A PEC havia sido alterada por seu relator, senador Tasso Jereissati (PSDB-CE), para que algumas votações continuassem secretas, como as de certas autoridades e as de vetos presidenciais a matérias aprovadas no Congresso. Jereissati, no entanto, decidiu retirar suas alterações – contidas em um substitutivo – após vários parlamentares se manifestarem a favor do voto aberto para qualquer deliberação. Um deles, o senador Valter Pereira (PMDB-MS), havia anunciado que constatara “alguns óbices” no substitutivo e, por isso, pediria vista – o que impediria sua votação.
O voto secreto
O voto secreto é uma prerrogativa dos cidadãos nos regimes democráticos, para que possam exercer livremente seu direito de escolha, sem o risco de pressões e constrangimentos.
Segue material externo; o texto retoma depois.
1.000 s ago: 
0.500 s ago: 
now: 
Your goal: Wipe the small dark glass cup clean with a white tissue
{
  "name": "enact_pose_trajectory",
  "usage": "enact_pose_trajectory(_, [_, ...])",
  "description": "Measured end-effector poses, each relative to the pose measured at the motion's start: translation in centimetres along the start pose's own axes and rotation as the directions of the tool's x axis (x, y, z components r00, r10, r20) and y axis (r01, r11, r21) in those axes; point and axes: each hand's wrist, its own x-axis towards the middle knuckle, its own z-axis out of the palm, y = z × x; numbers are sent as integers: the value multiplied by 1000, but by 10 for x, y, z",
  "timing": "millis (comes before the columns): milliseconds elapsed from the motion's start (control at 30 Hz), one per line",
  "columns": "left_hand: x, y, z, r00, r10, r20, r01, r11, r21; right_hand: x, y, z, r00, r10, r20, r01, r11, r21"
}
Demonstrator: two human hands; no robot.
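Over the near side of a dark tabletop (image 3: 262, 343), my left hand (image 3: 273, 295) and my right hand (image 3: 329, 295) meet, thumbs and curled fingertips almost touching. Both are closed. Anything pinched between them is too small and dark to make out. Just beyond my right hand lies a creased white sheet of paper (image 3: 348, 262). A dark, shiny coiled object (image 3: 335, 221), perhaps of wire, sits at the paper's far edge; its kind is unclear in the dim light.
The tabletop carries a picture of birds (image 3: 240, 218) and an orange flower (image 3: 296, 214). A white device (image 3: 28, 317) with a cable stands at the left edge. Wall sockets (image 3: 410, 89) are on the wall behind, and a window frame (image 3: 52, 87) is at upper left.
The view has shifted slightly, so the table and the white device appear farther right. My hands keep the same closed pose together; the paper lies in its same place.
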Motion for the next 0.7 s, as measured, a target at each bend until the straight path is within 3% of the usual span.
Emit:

Ao estendê-lo aos parlamentares, especialmente para votações de cassação de deputados e senadores, a Constituição Federal vigente abrigou muito mais um dispositivo protetor do corporativismo do que uma garantia para a independência dos representantes da sociedade.
Os eleitos não podem ocultar suas ações dos eleitores, até mesmo para que possam ser avaliados e, de acordo com essa avaliação, aprovados ou rejeitados na próxima eleição. É assim que funciona a democracia. Por isso, os cidadãos se sentem traídos quando seus representantes utilizam a questionável prerrogativa do anonimato para tomar decisões contrárias aos interesses da sociedade.
Compreende-se que, no ambiente parlamentar, deputados e senadores possam se sentir constrangidos ao votar publicamente em casos de julgamento de companheiros. Mas um legislador precisa ser leal com o país e com os cidadãos, ainda que suas decisões desagradem a colegas de tribuna. Ao tornar obrigatório o voto aberto em casos de cassação e de outros temas relevantes para a sociedade, o parlamento estará devolvendo ao eleitor um instrumento de fiscalização essencial para o julgamento de seus representantes.
É de se esperar, portanto, que a frente parlamentar recém constituída faça avançar a proposta apresentada cinco anos atrás, de modo que o Congresso Nacional, com a soberania que o povo brasileiro lhe confere, encontre uma forma transparente e legítima para evitar que o corporativismo se sobreponha aos interesses dos cidadãos.